Well I'm an active self-employed pillock of the internet rag-n'-bone community and pay my way with income tax and VAT so don't actually need £200 from the government to heat my house. I'm sure there are (a few) deserving people who can't afford to heat their houses themselves but I'm not one of them.
Then the voice of the expenses office can be heard. "Go on! Everyone is claiming it - it's what it's there for. It's perfectly within the rules, totally legal and you are expected to claim it unless some junior clerk flogs the CD to the Daily Telegraph in which case we're all bang to rights".
I was debating with myself whether I should forgo this government (ie taxpayer's) money because I didn't need it , when I suddenly remembered a good reason why I DID need the extra money.
MY MOAT NEEDS SORTING OUT!
That was the scene at around 7pm last night when my moat looked as though it was going to create a banking crisis all of its own.
However, fear not. Norfolk has returned to normal this morning and this was a Lily Eye view from the road at 7am.
17 comments:
hey first!
I had to do that in case there was someone else looking ad typing faster!

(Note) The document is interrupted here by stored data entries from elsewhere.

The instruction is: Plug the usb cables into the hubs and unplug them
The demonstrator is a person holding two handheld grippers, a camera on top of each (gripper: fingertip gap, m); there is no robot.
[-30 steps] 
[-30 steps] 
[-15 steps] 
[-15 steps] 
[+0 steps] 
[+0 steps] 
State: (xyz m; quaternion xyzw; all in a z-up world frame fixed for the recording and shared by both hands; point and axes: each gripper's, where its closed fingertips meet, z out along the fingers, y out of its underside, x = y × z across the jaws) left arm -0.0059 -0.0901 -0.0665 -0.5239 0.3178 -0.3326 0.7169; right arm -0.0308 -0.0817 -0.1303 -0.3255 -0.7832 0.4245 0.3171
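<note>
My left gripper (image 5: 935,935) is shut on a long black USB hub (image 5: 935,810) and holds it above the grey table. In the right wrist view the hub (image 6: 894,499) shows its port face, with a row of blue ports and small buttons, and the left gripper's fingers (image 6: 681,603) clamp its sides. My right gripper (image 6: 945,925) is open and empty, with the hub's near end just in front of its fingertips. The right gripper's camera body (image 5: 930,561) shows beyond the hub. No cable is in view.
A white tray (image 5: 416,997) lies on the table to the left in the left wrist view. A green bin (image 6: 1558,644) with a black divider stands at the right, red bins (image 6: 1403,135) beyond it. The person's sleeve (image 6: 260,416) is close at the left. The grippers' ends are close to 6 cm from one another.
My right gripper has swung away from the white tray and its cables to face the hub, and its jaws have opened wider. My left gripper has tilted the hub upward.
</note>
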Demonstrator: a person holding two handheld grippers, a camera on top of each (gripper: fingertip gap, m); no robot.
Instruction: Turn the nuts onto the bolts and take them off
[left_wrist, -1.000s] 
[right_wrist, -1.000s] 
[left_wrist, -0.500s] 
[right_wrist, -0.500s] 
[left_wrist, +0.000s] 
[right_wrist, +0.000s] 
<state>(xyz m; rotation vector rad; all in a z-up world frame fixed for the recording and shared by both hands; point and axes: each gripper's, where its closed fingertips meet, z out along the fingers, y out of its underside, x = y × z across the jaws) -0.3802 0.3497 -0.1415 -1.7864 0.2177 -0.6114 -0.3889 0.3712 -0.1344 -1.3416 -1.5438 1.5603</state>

Do you pay tax? Well then you could claim it back and look on it as a sort of tax refund for making it thus far and continuing to support the government.
Is it any different to child benefit which is similarly non means tested?
Now you've made me feel guilty to add to all my other woes!!!
Thanks
nice moat though
What will happen to the money if you don't take it?
If you feel bad, you could always give it to a deserving charity... such as the Scarlet-Blue Charity for wayward shoes and handbags?
Sx
Or you could hold a party for your readers.
WV: spend. I think this may be a subliminal message.
If you don't claim it that money will be wasted by some other Whitehall department. Make the claim and give the money to Help The Aged.
After all, you might be old one day.
To misquote the Bible (sorry Dave) ...First I shall cast out the beam from mine own eye (i.e. repay my allowance) and then I shalt deal with your moat.
wv = lyaggin
£200 heating allowance? It makes my blood boil!
Just look on it as an addition to the miserly state pension you'll be getting in a few years. A kind of stealth pension.
Ziggi: Good idea. A sort of philanthropic governmental support. You've got several moats and a duckhouse so I respect your advice in these matters.
Scarlett: Thank goodness you don't work for the BBC where handbags are £500 minimum!
Dave: I could hold a virtual party with the actual Sauvignon Blanc which my allowance will inevitably be spent on.
Mr London: I won't be old for years yet! But I'll be HOT HOT HOT!
Kaz: Thanks for that pearl of biblical wisdom. Beaming out of one eye is Gordon's forte. I'm afraid lyaggin is a cross between lying and shaggin, those two common bedfellows.
Geoff: Don't get hot under the collar. I'll put away a fine cellar of Sauvignon Blanc for my dotage then. That's settled.
I do have a stream which is given to overflowing, if I call it a moat will you share your lolly with me? Also I don't have a duck house I have a chicken coop. You could send me the other half and I'll spend it on a duck house if you like?
60?? never Rog, how you wear it well.... did someone say party?
Your motives are good, Rog. I'm not sure about the locomotive in the moat though.
Ziggi: It's good you have an income stream and are self sufficient in nest eggs anyway.
Sarah: Dave was in the same year as me but kept getting kept down because of unruly behaviour.
Z: It was like the water ride at the pleasure beach, only the water was a bit cleaner.
And there I was thinking you were a nubile 24 year old R.
Dammit.
Nutty: But I AM!! This is just my blog persona.
Rog, take it and go on the piss! Then stand for parliament!
John: That would be taking the piss twice surely?